What lines in the records below contain the string "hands"? Copy every one.

Items from a data source
_ _ _ _ _ _ _

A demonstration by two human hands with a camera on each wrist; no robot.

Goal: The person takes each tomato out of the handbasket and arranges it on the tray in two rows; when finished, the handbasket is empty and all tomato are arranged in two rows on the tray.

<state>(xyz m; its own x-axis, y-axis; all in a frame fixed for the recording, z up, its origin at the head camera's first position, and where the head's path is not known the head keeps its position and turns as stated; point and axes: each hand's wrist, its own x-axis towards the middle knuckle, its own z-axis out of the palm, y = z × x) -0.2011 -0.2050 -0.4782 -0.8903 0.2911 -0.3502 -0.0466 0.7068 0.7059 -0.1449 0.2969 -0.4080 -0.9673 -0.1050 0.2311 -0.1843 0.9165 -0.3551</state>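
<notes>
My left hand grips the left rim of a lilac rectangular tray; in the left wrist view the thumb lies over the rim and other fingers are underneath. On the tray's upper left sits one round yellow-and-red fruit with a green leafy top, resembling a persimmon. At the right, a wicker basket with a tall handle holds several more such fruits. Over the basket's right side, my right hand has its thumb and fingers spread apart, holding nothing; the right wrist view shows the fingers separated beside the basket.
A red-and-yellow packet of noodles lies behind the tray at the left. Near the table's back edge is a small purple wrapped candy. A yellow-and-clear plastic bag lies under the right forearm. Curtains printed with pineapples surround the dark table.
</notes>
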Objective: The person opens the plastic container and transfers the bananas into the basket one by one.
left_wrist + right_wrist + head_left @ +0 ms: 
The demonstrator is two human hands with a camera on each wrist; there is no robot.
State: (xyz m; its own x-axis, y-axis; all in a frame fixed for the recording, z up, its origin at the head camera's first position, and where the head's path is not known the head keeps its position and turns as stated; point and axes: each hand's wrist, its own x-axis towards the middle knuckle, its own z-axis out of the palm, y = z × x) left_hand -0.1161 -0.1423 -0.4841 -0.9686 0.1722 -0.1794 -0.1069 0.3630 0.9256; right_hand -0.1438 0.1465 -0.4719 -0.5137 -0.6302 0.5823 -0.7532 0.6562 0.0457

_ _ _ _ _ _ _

THE COMPLETED TASK →
A demonstration by two human hands with a camera on each wrist; no robot.
The demonstrator is two human hands with a camera on each wrist; there is no robot.

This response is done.